O Conselho Nacional de Justiça (CNJ) decidiu há pouco que o teto salarial para o Judiciário e os funcionários do Poder é de R$ 24.500,00 e, nos Tribunais de Justiça (TJs), de 90,25% desse valor – R$ 22.111,25. Esse limite terá de ser respeitado a partir de junho, não interessando a alegação de irredutibilidade. Isso significa que, se alguém receber mais, terá os vencimentos reduzidos para o teto. Só ficará de fora do teto o salário de professor, a gratificação por trabalho eleitoral, benefícios beneficiários e verbas indenizatórias. Portanto, um magistrado pode acumular o teto de juiz com essas atividades adicionais previstas pela Constituição "A partir de junho, todos os Estados têm de adequar-se à regra.

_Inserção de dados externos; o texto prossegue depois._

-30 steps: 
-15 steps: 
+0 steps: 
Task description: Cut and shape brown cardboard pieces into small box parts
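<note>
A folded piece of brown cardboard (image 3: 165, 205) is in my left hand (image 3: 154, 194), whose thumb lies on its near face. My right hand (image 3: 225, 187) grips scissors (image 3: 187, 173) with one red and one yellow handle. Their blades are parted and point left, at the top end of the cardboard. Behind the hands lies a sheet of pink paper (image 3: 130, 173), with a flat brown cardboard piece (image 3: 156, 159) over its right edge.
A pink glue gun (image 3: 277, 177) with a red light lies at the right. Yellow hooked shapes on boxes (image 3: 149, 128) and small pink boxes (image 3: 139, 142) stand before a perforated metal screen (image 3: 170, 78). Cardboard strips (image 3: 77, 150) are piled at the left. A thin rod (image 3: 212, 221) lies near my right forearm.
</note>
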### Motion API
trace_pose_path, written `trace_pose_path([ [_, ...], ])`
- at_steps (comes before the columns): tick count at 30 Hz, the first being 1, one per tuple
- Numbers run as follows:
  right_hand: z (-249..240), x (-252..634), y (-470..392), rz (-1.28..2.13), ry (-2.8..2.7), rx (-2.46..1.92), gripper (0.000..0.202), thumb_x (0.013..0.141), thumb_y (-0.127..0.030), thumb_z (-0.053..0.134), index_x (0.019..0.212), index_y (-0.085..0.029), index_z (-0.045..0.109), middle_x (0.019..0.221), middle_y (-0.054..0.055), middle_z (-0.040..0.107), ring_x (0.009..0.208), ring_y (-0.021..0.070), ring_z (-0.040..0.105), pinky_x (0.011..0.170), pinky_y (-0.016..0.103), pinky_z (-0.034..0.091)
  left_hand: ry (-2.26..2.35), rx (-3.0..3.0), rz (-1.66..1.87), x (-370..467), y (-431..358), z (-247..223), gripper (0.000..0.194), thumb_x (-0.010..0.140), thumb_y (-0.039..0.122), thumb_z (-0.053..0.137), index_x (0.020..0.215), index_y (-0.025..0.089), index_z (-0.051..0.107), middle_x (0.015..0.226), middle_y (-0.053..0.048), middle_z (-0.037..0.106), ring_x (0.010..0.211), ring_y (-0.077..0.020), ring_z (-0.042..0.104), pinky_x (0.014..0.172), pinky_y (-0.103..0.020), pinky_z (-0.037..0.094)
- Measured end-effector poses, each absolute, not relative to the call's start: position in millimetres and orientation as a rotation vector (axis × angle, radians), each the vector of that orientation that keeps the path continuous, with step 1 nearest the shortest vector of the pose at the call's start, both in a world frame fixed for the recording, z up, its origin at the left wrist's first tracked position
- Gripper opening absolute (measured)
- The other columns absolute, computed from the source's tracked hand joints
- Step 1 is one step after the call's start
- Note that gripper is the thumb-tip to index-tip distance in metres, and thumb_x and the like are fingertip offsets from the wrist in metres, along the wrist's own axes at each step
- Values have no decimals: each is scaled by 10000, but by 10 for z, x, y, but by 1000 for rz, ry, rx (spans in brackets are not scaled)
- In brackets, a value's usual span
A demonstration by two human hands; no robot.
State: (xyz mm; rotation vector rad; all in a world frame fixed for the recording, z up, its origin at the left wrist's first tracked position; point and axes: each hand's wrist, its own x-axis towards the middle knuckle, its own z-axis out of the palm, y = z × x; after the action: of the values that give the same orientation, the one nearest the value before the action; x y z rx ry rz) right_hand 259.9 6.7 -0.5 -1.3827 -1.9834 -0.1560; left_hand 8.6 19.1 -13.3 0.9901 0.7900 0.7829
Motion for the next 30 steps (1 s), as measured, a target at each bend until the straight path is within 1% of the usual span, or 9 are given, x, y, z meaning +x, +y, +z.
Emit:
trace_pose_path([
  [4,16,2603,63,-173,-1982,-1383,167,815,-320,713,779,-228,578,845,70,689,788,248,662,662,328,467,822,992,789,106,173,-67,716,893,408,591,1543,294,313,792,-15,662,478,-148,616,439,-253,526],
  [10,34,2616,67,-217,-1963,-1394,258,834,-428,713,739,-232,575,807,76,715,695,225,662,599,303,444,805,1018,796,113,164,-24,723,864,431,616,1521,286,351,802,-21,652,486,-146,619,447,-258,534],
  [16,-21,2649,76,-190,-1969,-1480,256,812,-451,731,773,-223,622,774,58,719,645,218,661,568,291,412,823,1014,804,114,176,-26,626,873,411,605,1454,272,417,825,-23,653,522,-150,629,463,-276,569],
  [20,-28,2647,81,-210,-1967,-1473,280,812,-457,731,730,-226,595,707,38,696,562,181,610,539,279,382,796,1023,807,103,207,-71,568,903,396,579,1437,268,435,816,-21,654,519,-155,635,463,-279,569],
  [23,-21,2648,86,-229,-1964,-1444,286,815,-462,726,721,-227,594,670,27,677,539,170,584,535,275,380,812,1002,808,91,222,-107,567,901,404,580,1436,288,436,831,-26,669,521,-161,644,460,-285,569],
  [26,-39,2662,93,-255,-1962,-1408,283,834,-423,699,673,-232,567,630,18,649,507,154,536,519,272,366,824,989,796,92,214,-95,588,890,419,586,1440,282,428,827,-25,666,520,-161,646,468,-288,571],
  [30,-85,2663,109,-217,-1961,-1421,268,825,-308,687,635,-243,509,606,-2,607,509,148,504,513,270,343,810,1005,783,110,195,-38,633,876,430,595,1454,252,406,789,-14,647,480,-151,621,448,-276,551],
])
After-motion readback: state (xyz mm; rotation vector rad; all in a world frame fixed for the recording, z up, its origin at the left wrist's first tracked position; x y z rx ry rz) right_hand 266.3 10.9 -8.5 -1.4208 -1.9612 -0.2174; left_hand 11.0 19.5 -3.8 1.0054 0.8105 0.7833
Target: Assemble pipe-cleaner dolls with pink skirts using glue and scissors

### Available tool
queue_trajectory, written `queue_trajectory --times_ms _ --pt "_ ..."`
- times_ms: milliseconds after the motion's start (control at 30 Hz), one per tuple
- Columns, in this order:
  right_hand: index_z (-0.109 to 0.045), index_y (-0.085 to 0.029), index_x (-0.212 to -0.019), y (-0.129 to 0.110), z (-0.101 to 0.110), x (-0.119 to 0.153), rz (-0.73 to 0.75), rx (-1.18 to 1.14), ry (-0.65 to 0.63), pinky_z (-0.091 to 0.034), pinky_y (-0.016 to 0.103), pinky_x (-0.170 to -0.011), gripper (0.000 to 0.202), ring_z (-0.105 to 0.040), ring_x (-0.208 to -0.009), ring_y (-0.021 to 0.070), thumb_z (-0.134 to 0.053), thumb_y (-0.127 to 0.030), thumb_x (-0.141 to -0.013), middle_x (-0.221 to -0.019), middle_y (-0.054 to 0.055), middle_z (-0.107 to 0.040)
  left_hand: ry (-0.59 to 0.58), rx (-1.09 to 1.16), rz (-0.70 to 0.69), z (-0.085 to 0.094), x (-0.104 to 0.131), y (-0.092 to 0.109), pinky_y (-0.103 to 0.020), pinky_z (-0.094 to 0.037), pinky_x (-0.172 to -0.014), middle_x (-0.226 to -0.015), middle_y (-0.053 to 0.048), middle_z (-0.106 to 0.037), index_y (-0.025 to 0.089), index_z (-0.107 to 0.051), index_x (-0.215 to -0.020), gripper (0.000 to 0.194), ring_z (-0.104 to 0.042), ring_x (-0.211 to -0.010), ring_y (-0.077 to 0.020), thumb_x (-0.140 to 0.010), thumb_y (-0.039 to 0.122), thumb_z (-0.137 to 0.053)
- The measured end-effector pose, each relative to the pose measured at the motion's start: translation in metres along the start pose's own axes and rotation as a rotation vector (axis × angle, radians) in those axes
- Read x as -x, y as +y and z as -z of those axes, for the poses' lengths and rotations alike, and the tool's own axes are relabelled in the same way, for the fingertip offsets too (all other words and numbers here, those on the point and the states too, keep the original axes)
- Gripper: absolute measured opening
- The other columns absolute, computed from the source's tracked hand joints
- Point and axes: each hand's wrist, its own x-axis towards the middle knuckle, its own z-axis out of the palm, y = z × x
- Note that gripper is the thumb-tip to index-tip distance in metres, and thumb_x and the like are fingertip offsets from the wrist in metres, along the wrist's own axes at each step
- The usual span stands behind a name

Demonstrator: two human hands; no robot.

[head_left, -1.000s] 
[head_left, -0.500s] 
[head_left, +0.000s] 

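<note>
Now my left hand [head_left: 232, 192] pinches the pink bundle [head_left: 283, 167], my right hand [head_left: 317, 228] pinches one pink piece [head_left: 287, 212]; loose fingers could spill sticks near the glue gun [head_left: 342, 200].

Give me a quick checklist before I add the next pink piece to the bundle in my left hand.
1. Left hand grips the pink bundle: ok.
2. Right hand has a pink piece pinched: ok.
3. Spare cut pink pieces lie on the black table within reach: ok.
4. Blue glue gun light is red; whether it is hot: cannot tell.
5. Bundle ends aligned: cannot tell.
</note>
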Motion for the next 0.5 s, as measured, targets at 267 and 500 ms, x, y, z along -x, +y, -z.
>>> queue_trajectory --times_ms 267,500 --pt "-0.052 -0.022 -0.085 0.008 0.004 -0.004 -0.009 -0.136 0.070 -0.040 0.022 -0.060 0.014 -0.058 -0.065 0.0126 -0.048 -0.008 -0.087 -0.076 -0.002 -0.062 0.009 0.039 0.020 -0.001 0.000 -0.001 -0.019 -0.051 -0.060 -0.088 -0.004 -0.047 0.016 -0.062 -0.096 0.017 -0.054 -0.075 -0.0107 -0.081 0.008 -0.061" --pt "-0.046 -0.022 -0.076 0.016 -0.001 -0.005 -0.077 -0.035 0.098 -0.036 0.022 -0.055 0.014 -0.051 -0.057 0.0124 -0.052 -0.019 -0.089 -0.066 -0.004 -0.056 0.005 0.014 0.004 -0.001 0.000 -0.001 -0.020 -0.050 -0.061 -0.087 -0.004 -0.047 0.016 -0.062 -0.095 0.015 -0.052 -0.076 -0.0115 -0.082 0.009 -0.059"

A União, a R$ 24.500,00 e os Estados, a R$ 22.111,25,00", afirmou o presidente do CNJ e do Supremo Tribunal Federal (STF), ministro Nelson Jobim. Comentando a reação à fixação do teto e a greve dos desembargadores em Minas Gerais, Jobim disse que "cada caso a seu tempo". Quanto à paralisação de Minas, ele disse que "isso a Justiça vai examinar". "São questões que serão postas para o Judiciário." Jobim lembrou que, quando se tomou a decisão sobre nepotismo, todos diziam que não podia e foram demitidos 3 mil funcionários em função dessa resolução.

Segundo o presidente do CNJ e do STF, não adianta querer manter a verba do tempo de serviço porque o Supremo Tribunal decidiu que ela tem de ser enquadrada no teto e que todos têm de se ajustar. Para a fixação dos tetos salariais do Judiciário, o Conselho Nacional aprovou duas determinações: uma fixando teto para os juízes e a outra, aos servidores da Justiça.